Zwei Wochen Sanierungspause
Zwischen Haupt- und Ostbahnhof werden bis zum 1. Juli insgesamt zehn Kilometer Schienen ausgewechselt und die Gleisanlagen der Fern- und Regionalbahn umfassend saniert. In den vergangenen zwei Wochen wurde am westlichen Abschnitt bis Friedrichstraße gearbeitet, der diesen Donnerstag abgeschlossen wird. Dann gibt es »ein paar Tage Verschnaufpause«, sagt Steffen Rutsch, Leiter der Pressestelle Berlin der Deutschen Bahn.
Der östliche Teil von der Friedrichstraße zum Ostbahnhof ist dann vom 9. Juni bis 1. Juli dran. Würde man die ganze Stadtbahnstrecke auf einmal erneuern, nähme das etwa ein halbes Jahr in Anspruch, schätzt Herrmann. Da die Stadtbahn während der Bauarbeiten komplett gesperrt ist, wird jedoch abschnittsweise saniert, um die Auswirkungen für die Fahrgäste so gering wie möglich zu halten.
40 Prozent der Dübel sind kaputt
Durch die Belastung der darüberfahrenden Züge gehen die Dübel nach und nach kaputt, und wenn zu viele defekt sind, ist die Gleisanlage nicht mehr sicher. Auf der Stadtbahnstrecke müssten in diesem Sommer rund 40 Prozent der Dübel ausgetauscht werden. Bei anderen Strecken seien es aber auch schon 90 Prozent gewesen, sagt Herrmann. Neben den Gleisen stehen Schraubmaschinen zum Lösen und Befestigen der Schienen, sogenannte Spannklemmen und Kartons voller an Würstchen erinnernder Gegenstände herum. »Korrosionsschutzmittel« steht auf letzteren. »Das macht man in jeden Dübel rein, weil trocken ist halt scheiße«, so Herrmann.

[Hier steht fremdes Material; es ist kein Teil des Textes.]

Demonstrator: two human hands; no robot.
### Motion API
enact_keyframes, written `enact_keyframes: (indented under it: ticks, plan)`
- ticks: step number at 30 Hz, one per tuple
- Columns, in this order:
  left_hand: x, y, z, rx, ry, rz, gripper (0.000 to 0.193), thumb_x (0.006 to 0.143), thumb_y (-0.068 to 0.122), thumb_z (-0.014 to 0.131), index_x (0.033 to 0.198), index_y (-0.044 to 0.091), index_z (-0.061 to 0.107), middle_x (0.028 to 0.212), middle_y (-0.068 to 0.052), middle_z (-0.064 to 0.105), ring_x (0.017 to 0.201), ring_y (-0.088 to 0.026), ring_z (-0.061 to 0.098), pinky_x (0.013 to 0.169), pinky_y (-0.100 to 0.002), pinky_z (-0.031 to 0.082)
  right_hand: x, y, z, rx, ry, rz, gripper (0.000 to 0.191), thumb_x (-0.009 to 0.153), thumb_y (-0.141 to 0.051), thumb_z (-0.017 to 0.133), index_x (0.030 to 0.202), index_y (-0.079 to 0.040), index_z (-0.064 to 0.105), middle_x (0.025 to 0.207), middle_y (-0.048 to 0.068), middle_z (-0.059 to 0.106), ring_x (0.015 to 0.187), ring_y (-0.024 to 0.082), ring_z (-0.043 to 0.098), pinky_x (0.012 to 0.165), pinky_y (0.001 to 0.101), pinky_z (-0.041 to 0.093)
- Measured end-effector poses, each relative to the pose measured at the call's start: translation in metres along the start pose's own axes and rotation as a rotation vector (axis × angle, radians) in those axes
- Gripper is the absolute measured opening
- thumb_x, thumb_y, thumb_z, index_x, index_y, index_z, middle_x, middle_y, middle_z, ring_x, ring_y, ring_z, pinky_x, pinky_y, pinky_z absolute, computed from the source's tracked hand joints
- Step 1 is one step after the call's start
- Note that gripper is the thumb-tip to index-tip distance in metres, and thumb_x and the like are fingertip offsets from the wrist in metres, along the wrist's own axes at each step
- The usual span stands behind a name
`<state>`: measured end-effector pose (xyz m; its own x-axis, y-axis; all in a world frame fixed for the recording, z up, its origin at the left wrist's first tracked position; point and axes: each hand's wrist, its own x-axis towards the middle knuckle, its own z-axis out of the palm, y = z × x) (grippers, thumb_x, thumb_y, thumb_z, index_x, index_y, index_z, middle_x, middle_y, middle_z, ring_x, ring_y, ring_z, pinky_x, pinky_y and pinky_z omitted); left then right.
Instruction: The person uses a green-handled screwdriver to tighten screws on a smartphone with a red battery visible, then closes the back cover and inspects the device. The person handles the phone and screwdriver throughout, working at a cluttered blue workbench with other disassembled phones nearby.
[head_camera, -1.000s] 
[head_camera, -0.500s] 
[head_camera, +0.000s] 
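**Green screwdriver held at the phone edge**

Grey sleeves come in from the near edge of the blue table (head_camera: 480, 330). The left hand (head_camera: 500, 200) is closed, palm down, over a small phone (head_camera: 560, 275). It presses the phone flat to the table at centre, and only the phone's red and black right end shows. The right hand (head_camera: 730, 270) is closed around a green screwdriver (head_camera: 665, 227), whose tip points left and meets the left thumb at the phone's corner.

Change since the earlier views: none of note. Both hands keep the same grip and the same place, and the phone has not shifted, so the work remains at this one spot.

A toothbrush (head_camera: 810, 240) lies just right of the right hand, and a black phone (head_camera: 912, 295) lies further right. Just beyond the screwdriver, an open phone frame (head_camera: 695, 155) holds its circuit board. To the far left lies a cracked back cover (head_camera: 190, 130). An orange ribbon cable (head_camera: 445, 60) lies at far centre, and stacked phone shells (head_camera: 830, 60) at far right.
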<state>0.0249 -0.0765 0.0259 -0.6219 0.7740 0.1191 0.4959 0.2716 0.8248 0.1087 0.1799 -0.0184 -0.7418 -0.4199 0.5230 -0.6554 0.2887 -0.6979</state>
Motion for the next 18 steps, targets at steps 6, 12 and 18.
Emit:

Täglich würden insgesamt rund zwanzig Gleisarbeiter an der Stadtbahn arbeiten, berichtet er. Und nachts werde geschweißt, denn dafür dürfe die Schiene nicht heißer als 26 Grad sein.
An einer anderen Stelle, etwa 100 Meter vom S-Bahnhof entfernt, sieht man, dass eine Schiene ausgewechselt wurde. Zwischen dem Teil, der um die Kurve führt, und dem in Richtung Bahnhof klafft noch eine winzige Lücke, die später verschweißt wird. »In der Kurve wird die Schiene stärker abgenutzt«, erklärt Marcus Schattschneider, Projektleiter der Stadtbahnsanierung. Deshalb wurde dieser Teil erneuert. Wie lang eine Schiene jeweils hält, hänge von der Belastung ab. Zuletzt wurde die Schiene 2009 ausgewechselt.

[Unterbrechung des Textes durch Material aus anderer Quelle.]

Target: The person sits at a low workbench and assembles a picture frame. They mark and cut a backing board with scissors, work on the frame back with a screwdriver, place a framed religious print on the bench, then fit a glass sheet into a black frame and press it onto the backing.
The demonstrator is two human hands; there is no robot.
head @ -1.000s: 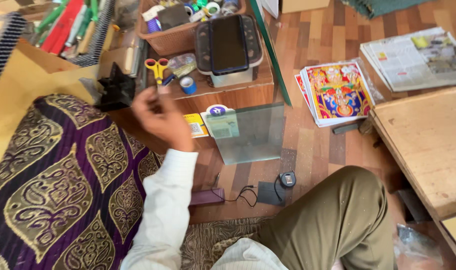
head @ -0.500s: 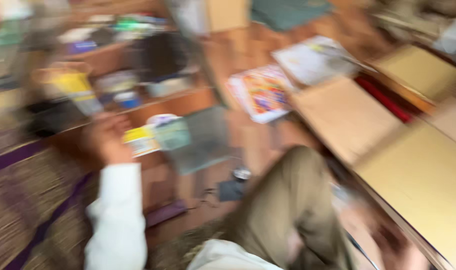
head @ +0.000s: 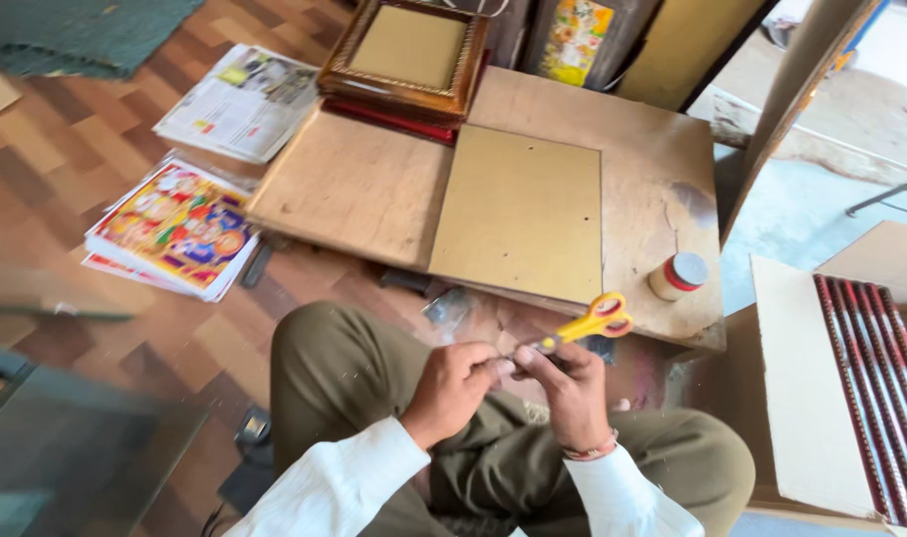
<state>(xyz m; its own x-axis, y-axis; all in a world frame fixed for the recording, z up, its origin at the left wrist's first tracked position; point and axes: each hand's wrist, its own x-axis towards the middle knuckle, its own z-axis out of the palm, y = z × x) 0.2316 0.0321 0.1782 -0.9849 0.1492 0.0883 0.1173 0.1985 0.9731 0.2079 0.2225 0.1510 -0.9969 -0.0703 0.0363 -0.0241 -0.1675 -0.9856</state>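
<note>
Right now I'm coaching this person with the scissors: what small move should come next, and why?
Probably shift the right hand up to the yellow handles. It pinches the scissors low, near the blades, where the left hand meets it, so they cannot yet open to cut.

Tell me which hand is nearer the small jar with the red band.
Right. The right hand, gripping yellow-handled scissors, sits below-left of the jar; the left hand is farther left.
</note>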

Mehr Angebot heißt höhere Belastung
Ganz am Ende werden noch die Schallabsorber erneuert. Das sind dicke Steinplatten, die zwischen den Gleisen liegen und durch ihr Gewicht und eine wellenförmige Oberfläche bis zu vier Dezibel Schallwellen absorbieren. Die alten Steine, die bereits seit den 1990er Jahren dort liegen, haben zum Teil schon dicke Risse.
Das Problem der Stadtbahn: »Die Last auf den Anlagen ist immer weiter gewachsen, da die Länder das Angebot erhöhen«, sagt Sprecher Steffen Rutsch zu »nd«. So gehört die Stadtbahn laut Deutscher Bahn zu den meistbefahrenen Bahnstrecken Deutschlands. Alle fünf Minuten rolle ein Zug über die Fern- und Regionalbahngleise, die zudem viele enge Kurven aufweisen. Das sei ein »Balanceakt«, so Rutsch. Mit der vorhandenen Infrastruktur lasse sich der Bahnverkehr nun mal nicht unendlich ausbauen – letztendlich brauche man mehr Gleise.